Here are the facts.  First to address the issue of sinking home sales, no one should be surprised by the numbers.  Home sales are way down for several reasons.  First of all, Obama’s first-time home buyer’s tax credit expired in April.  Folks are now waiting to see if Congress will enact a new credit before they buy.  Second, all the signs are there that housing prices will continue to drop, so why rush into purchasing a property that in a few months might be gotten at an additional discount?  Lastly, given the number of people in America who are unemployed, underemployed, and just downright broke it is no wonder that a huge expense like homeownership is not high on many people’s minds.

So the massive drop in home sales in July should not be surprising.  Anyone who understands human behavior and even the most basic fundamentals of economics knows the president’s housing stimulus program was doomed to failure.  During the time it was effective there was an increase in home sales and a leveling off of home prices, but once the program ended the bottom fell out.  No lasting growth ensued.
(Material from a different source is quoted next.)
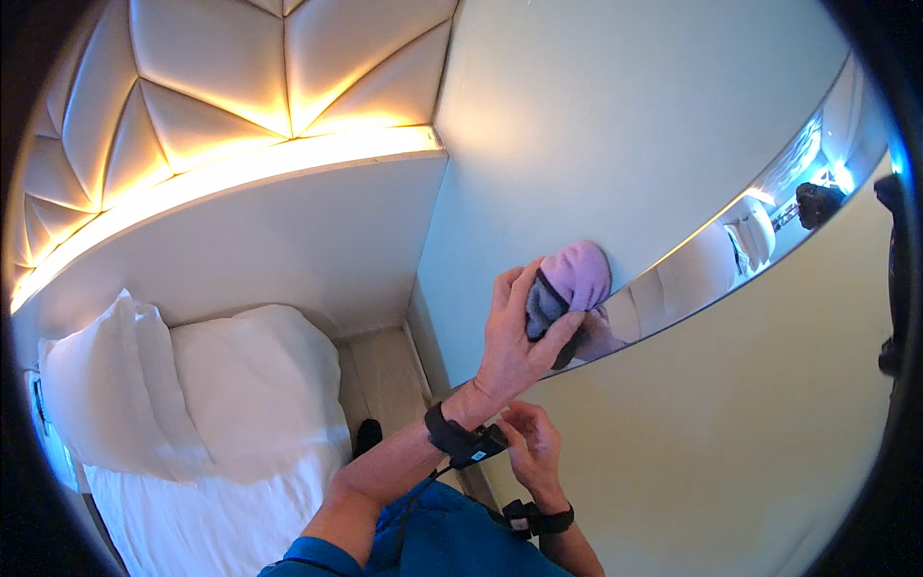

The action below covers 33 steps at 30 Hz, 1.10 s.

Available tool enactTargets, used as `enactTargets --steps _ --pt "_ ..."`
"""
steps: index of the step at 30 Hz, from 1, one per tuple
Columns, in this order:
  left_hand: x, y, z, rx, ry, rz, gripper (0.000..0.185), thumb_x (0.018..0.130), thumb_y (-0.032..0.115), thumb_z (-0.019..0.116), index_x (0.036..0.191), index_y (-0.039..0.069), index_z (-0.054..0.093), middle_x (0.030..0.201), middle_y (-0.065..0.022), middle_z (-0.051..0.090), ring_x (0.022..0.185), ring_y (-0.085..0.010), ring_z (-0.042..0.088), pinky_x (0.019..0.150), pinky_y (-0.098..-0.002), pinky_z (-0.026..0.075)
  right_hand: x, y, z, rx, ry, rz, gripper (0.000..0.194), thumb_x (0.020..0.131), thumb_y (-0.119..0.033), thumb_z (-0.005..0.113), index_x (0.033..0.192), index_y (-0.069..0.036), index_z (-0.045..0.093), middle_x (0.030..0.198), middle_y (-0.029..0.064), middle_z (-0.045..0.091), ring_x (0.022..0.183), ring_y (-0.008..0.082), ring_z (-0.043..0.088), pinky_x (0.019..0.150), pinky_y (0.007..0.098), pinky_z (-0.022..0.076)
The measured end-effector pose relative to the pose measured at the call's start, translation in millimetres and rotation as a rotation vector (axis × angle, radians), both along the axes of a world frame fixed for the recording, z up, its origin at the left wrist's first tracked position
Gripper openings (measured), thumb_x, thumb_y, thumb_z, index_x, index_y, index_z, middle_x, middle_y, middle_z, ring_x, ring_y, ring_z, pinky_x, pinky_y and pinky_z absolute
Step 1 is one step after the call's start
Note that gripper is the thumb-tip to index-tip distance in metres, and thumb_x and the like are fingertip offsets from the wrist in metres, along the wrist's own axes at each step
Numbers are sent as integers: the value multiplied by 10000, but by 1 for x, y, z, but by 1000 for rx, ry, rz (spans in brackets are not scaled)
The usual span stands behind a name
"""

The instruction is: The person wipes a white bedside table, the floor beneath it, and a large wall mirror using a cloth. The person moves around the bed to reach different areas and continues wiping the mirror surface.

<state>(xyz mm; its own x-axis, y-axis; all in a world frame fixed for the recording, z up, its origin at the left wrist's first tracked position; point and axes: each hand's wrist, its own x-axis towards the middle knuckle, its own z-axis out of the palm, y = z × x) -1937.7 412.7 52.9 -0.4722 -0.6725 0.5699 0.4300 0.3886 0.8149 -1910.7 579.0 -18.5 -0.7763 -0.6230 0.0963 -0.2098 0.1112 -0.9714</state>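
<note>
My left hand (515, 346) reaches up across the middle of the view, its fingers and thumb closed round a folded pink and grey cloth (579, 274). The cloth lies against the lower left end of a wall mirror (685, 288), seen at a steep angle, which reflects part of the hand. Lower down, my right hand (532, 443) is near the left wrist, its fingers curled and the thumb close to the index finger. Whether it holds anything small cannot be told. Each wrist bears a black strap with a small device.
A bed with white pillows (252, 382) and a white sheet (216, 523) is at the left. Behind it stand a low partition with a lit ledge (288, 155) and a padded wall panel (209, 58). A strip of tiled floor (375, 368) shows between bed and wall.
</note>
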Motion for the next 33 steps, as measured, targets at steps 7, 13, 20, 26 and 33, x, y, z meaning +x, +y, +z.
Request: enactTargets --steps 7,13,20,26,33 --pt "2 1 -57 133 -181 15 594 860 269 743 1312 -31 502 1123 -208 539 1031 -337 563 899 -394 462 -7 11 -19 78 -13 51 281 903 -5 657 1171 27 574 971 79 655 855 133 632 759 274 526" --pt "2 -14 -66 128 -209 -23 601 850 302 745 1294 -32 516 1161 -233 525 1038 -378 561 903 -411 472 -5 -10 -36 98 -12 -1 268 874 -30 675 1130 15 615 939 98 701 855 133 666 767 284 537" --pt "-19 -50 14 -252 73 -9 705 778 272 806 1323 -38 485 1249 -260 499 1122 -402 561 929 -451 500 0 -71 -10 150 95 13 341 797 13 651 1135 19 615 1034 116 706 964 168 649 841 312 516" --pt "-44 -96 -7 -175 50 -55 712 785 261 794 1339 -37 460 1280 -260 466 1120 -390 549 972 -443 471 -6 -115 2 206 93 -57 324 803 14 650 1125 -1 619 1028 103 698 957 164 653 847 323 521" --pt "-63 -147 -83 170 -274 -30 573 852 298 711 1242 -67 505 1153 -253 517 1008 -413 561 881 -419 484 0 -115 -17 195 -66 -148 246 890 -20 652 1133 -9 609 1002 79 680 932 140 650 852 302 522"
Additionally, many first time buyers who took advantage of the tax credit used it for a down payment.  Essentially, the government was once again encouraging folks to buy houses who didn’t have the ability to save for a down payment.  This probably represents a misallocation of scarce resources and we can expect to see many of these homebuyers on a list of foreclosures in the future.

But, the president’s homebuyer tax credit is just a small part of the overall massive stimulus Washington has injected into the economy since 2008.  The entire stimulus “invested” by the feds has had a similar effect on the whole economy.  It stabilized things for a while and then wore off.  Because economic priorities are determined by politics and not the free market, we are left with a whole lot of mal-investments and possibly new bubbles.  So when stimulus proponents say the money was not spent on the right things they are technically correct.  After all, stimulus money has been spent on things like converting an abandoned train station into a museum, the development of interactive dance software, new windows for a visitor’s center that closed 3 years ago, and a study to determine the effects of cocaine on monkeys.   If these expenditures are not mal-investments, I don’t know what is.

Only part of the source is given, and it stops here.